> **Activity**
Below are some records; copy each line in them that contains "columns".

[Stored data]

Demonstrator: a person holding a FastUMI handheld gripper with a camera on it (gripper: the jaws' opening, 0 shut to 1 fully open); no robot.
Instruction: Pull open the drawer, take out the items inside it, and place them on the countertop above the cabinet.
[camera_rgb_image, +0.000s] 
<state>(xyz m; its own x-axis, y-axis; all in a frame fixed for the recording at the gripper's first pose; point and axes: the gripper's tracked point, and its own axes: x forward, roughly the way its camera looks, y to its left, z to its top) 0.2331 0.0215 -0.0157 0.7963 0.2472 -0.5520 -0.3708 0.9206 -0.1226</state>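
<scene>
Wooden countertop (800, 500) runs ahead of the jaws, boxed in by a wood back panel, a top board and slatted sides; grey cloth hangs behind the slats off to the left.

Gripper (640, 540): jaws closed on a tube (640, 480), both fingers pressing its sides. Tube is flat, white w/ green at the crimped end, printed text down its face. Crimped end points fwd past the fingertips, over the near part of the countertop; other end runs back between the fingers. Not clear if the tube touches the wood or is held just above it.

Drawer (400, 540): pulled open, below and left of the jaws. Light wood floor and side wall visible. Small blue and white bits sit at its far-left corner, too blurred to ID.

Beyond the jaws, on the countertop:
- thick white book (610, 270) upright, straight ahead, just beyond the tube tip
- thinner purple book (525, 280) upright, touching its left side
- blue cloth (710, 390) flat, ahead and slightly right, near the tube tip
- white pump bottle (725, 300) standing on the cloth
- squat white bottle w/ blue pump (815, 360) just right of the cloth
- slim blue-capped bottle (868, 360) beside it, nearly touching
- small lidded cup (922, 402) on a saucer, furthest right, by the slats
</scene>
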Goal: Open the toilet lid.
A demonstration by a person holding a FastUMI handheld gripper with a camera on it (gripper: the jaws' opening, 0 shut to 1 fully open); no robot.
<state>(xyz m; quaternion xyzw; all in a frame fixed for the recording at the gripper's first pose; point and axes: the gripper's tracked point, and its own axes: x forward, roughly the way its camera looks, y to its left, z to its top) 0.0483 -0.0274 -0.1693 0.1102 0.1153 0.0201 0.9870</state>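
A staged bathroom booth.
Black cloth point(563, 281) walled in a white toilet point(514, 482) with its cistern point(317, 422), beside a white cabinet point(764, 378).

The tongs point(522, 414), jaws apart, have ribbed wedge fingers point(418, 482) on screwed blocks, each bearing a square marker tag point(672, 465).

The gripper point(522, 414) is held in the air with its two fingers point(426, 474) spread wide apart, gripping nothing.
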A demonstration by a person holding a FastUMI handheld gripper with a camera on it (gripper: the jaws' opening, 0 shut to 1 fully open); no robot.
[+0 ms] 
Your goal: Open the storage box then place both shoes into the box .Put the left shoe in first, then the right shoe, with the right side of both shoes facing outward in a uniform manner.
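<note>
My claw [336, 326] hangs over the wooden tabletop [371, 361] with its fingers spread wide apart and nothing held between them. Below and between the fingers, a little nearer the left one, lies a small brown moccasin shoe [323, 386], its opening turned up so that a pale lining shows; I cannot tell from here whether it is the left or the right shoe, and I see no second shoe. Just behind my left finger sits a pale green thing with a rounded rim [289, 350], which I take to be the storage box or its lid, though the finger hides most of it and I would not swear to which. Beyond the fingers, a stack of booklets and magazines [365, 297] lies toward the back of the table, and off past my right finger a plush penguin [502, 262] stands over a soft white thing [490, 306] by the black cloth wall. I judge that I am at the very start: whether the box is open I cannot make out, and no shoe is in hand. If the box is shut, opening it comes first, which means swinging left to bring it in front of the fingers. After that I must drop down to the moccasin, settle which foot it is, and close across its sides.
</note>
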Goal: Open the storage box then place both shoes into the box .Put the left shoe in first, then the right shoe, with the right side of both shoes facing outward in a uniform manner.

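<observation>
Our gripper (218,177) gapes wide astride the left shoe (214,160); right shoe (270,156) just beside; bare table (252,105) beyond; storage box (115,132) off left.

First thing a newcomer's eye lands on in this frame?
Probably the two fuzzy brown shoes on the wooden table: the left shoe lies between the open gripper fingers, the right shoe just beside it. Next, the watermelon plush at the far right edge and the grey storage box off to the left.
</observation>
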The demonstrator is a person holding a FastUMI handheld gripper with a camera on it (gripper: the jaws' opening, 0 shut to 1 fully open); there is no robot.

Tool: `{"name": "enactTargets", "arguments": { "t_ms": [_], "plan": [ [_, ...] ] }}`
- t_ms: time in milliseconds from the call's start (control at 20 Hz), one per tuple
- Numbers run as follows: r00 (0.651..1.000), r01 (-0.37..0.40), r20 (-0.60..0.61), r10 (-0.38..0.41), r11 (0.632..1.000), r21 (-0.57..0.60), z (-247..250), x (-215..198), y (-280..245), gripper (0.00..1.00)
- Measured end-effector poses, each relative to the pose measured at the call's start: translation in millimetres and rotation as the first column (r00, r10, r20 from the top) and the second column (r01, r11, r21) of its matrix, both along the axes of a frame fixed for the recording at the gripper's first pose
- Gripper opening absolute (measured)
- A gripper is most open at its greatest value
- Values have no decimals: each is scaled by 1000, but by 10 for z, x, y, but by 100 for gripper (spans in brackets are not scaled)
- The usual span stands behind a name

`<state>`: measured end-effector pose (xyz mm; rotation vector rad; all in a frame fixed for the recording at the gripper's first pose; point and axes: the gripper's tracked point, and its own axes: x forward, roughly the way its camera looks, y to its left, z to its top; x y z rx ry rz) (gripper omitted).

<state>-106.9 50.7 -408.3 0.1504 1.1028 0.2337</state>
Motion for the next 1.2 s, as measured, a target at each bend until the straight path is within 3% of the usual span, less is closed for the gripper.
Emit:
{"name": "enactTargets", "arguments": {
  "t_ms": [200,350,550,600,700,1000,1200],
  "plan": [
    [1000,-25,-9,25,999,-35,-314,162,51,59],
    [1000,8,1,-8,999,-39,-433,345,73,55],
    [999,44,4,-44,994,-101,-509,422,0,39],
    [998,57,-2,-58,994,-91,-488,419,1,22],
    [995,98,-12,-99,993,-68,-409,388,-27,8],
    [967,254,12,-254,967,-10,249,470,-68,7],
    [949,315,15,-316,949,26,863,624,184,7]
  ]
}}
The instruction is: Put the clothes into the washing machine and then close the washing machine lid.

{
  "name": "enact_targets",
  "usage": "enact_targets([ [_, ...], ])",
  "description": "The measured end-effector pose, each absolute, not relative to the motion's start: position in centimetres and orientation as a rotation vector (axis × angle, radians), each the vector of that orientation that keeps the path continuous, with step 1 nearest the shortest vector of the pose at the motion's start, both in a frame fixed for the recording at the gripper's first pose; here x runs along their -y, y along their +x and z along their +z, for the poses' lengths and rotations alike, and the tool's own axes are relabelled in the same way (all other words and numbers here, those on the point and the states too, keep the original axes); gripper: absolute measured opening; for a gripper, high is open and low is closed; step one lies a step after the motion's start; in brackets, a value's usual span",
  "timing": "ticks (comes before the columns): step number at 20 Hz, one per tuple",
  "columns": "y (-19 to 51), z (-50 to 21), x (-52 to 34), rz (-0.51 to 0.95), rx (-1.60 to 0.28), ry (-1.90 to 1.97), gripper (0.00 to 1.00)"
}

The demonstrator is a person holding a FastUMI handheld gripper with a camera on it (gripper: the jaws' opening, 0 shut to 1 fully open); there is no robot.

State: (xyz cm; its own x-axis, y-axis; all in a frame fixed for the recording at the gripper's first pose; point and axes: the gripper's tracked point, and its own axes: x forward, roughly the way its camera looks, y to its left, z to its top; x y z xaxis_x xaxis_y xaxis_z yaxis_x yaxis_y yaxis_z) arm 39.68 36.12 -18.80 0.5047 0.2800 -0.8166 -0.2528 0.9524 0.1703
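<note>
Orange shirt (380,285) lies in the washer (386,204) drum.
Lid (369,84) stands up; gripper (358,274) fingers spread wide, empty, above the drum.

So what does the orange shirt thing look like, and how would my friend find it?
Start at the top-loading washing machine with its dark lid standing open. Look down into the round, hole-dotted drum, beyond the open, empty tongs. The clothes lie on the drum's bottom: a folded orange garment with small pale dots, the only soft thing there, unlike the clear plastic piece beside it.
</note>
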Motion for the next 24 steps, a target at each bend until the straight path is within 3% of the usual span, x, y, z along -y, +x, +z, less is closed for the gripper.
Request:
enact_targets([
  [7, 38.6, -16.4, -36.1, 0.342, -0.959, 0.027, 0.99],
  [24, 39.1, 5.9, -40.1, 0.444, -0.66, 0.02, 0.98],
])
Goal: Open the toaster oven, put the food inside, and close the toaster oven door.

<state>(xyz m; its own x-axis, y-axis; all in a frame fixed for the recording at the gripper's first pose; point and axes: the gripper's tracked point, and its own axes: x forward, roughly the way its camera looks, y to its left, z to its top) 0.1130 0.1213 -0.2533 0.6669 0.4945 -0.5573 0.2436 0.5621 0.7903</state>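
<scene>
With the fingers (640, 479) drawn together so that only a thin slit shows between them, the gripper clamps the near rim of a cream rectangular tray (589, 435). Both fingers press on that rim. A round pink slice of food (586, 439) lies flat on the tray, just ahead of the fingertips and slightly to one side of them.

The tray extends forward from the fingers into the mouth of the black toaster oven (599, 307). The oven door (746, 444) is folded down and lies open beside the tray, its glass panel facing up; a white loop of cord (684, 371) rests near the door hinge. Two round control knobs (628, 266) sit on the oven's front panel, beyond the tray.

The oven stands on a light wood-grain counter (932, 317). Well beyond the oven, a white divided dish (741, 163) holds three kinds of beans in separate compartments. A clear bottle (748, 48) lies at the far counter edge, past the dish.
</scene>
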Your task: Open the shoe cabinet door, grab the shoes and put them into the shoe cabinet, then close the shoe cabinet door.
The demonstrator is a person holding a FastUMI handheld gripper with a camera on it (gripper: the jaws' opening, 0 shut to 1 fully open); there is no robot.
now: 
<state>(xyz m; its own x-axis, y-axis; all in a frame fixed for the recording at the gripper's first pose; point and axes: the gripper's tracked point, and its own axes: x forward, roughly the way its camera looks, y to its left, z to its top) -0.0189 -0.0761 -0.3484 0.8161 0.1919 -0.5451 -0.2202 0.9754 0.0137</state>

> **Expected answer**
  "timing": "ticks (comes before the columns): step number at 20 Hz, one per tuple",
  "columns": "y (-19 to 51), z (-50 to 21), x (-52 to 34), rz (-0.51 to 0.95), rx (-1.60 to 0.28), ry (-1.90 to 1.97), gripper (0.00 to 1.00)"

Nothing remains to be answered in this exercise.